**What to produce**. What lines below include the string "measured"? Pick them out and copy them.

---------------

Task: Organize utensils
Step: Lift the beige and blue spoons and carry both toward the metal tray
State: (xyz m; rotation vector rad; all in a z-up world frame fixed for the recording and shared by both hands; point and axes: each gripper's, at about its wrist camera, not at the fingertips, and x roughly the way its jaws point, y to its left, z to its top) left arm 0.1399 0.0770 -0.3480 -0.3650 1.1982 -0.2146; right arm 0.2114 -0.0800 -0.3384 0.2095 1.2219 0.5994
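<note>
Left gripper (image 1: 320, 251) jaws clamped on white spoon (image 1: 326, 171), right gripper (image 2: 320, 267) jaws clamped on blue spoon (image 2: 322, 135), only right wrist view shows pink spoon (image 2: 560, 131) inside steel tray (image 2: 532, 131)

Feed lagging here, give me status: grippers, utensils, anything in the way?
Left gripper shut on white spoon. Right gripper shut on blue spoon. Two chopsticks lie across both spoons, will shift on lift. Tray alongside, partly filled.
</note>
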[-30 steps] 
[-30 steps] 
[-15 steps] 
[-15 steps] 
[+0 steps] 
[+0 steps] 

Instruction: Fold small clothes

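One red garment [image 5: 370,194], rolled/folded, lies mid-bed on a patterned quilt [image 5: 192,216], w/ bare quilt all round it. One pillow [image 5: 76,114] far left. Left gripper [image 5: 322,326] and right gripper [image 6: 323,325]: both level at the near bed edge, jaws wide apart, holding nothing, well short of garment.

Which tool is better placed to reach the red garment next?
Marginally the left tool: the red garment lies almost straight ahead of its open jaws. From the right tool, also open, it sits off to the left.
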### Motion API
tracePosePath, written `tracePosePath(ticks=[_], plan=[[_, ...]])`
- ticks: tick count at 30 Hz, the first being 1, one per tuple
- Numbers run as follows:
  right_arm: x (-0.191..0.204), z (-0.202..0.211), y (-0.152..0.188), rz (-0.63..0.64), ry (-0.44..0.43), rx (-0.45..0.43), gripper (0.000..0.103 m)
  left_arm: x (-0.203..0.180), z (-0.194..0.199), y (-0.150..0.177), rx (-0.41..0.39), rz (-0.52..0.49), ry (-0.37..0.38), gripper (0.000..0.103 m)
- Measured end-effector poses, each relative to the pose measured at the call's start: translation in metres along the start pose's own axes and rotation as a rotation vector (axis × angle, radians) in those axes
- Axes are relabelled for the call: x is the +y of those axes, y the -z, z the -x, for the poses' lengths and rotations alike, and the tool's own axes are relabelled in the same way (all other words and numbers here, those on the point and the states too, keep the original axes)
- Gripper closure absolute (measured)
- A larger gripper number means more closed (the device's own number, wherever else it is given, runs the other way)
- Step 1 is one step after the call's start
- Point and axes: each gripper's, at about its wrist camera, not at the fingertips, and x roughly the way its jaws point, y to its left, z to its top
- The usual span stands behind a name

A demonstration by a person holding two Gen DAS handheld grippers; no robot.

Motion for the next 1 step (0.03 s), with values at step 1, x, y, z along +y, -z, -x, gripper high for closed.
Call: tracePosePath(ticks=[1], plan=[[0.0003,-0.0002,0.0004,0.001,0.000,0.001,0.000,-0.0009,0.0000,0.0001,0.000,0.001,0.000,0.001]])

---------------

**Result of this exercise**.
- Measured end-effector poses, each relative to the pose measured at the call's start: translation in metres along the start pose's own axes and rotation as a rotation vector (axis × angle, radians) in those axes
- Gripper closure absolute (measured)

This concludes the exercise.